Reputation: 2444
I have the following, somewhat large dataset:
> dim(dset)
[1] 422105 25
> class(dset)
[1] "data.frame"
>
Without doing anything, the R process seems to take about 1GB of RAM.
I am trying to run the following code:
dset <- ddply(dset, .(tic), transform,
date.min <- min(date),
date.max <- max(date),
daterange <- max(date) - min(date),
.parallel = TRUE)
Running that code, RAM usage skyrockets. It completely saturated 60GB's of RAM, running on a 32 core machine. What am I doing wrong?
Upvotes: 9
Views: 883
Reputation: 433
Are there many numbers of factor levels in the data frame? I've found that this type of excessive memory usage is common in adply and possibly other plyr functions, but can be remedied by removing unnecessary factors and levels. If the large data frame was read into R, make sure stringsAsFactors is set to FALSE in the import:
dat = read.csv(header=TRUE, sep="\t", file="dat.tsv", stringsAsFactors=FALSE)
Then assign the factors you actually need.

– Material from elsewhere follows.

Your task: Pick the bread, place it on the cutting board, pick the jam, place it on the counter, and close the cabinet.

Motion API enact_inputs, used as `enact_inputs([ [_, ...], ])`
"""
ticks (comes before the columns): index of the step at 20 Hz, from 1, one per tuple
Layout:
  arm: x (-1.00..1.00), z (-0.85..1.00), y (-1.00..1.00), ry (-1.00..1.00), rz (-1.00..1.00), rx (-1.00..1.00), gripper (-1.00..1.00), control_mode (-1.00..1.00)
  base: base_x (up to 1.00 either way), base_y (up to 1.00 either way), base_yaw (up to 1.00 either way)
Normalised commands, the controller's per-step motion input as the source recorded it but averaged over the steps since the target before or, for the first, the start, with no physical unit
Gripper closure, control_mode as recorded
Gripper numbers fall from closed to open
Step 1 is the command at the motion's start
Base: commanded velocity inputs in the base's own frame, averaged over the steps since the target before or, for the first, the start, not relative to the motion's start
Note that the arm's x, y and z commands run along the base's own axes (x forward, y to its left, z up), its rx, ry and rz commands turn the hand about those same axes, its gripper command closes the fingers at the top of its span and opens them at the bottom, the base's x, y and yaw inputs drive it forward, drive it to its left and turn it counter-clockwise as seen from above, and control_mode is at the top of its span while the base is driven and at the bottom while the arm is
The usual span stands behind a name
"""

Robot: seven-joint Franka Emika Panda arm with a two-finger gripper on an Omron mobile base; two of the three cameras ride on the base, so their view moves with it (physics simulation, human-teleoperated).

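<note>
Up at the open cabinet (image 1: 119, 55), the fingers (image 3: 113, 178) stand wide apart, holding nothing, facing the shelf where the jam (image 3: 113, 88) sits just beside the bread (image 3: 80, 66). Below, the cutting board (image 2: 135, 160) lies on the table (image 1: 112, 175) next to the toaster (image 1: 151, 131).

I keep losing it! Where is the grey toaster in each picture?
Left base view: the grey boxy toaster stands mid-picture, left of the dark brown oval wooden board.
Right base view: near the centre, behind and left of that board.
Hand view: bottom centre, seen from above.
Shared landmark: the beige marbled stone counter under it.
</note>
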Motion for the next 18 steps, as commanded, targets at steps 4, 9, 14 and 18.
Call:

I haven't look into Hadley's source yet to discover why.
Upvotes: 1
Reputation: 162401
Here's an alternative application of data.table
to the problem, illustrating how blazing-fast it can be. (Note: this uses dset
, the data.frame
constructed by Brian Diggs in his answer, except with 30000 rather than 10 levels of tic
).
(The reason this is much faster than @joran's solution, is that it avoids the use of .SD
, instead using the columns directly. The style's a bit different than plyr
, but it typically buys huge speed-ups. For another example, see the data.table
Wiki which: (a) includes this as recommendation #1 ; and (b) shows a 50X speedup for code that drops the .SD
).
library(data.table)
system.time({
dt <- data.table(dset, key="tic")
# Summarize by groups and store results in a summary data.table
sumdt <- dt[ ,list(min.date=min(date), max.date=max(date)), by="tic"]

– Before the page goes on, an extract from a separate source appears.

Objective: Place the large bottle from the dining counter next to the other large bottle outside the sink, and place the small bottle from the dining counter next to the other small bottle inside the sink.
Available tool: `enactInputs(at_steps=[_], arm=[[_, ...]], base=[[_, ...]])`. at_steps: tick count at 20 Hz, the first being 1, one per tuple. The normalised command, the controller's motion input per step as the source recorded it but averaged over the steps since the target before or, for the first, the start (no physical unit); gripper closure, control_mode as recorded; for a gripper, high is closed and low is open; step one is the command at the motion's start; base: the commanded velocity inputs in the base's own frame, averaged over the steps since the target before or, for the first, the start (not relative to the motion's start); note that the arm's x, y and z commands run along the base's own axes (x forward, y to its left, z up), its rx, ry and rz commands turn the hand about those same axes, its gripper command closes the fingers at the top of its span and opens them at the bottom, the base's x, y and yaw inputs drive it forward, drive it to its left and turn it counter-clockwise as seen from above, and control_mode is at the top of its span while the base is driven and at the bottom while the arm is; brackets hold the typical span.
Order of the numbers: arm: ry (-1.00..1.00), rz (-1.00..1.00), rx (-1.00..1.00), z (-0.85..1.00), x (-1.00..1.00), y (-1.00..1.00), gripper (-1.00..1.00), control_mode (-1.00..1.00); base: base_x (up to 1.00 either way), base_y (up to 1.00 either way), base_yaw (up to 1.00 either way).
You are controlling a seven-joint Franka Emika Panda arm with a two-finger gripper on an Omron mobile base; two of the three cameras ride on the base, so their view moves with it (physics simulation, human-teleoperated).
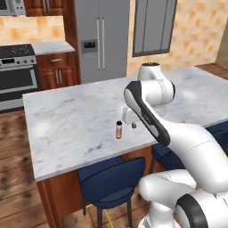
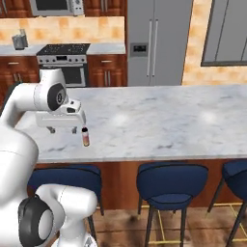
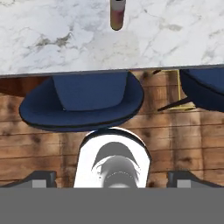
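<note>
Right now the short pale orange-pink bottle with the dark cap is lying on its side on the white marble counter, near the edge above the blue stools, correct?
Not quite. The short pale orange-pink bottle with the dark cap stands upright, as the right base view shows. It is on the white marble counter, near the edge above the blue stools.

The small bottle point(image 1: 119, 129), pale orange-pink with a dark cap, stands upright near the front edge of the marble counter point(image 1: 71, 120).
</note>
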Motion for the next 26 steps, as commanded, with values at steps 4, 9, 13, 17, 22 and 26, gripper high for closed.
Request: enactInputs(at_steps=[4, 9, 13, 17, 22, 26], arm=[[0.0, 0.0, 0.0, 0.0, 0.0, 0.0, -1.0, 1.0], [0.0, 0.0, 0.0, 0.0, 0.0, 0.0, -1.0, 1.0], [0.0, 0.0, 0.0, 0.0, 0.0, 0.0, -1.0, 1.0], [0.0, 0.0, 0.0, 0.0, 0.0, 0.0, -1.0, 1.0], [0.0, 0.0, 0.0, 0.0, 0.0, 0.0, -1.0, 1.0], [0.0, 0.0, 0.0, 0.0, 0.0, 0.0, -1.0, 1.0]], base=[[0.97, -0.29, 0.44], [0.92, -0.47, 0.3], [0.44, -0.46, 0.0], [0.55, -0.31, -0.32], [0.28, -0.13, -0.15], [0.0, 0.0, 0.0]])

sumdt[, daterange:= max.date-min.date]
# Merge the summary data.table back into dt, based on key
dt <- dt[sumdt]
})
# ELAPSED TIME IN SECONDS
# user system elapsed
# 1.45 0.25 1.77
Upvotes: 10
Reputation: 173657
If performance is an issue, it might be a good idea to switch to using data.table
s from the package of the same name. They are fast. You'd do something roughly equivalent something like this:
library(data.table)
dat <- data.frame(x = runif(100),
dt = seq.Date(as.Date('2010-01-01'),as.Date('2011-01-01'),length.out = 100),
grp = rep(letters[1:4],each = 25))
dt <- as.data.table(dat)
key(dt) <- "grp"
dt[,mutate(.SD,date.min = min(dt),
date.max = max(dt),
daterange = max(dt) - min(dt)), by = grp]
Upvotes: 12
Reputation: 58845
A couple of things come to mind.
First, I would write it as:
dset <- ddply(dset, .(tic), summarise,
date.min = min(date),
date.max = max(date),
daterange = max(date) - min(date),
.parallel = TRUE)
Well, actually, I would probably avoid double calculating min/max date and write
dset <- ddply(dset, .(tic), function(DF) {
mutate(summarise(DF, date.min = min(date),
date.max = max(date)),
daterange = date.max - date.min)},
.parallel = TRUE)
but that's not the main point you are asking about.
With a dummy data set of your dimensions
n <- 422105
dset <- data.frame(date=as.Date("2000-01-01")+sample(3650, n, replace=TRUE),
tic = factor(sample(10, n, replace=TRUE)))
for (i in 3:25) {
dset[i] <- rnorm(n)
}
this ran comfortably (sub 1 minute) on my laptop. In fact the plyr
step took less time than creating the dummy data set. So it couldn't have been swapping to the size you saw.
A second possibility is if there are a large number of unique values of tic
. That could increase the size needed. However when I tried it increasing the possible number of unique tic
values to 1000, it didn't really slow down.
Finally, it could be something in the parallelization. I don't have a parallel backend registered for foreach
, so it was just doing a serial approach. Perhaps that is causing your memory explosion.
Upvotes: 4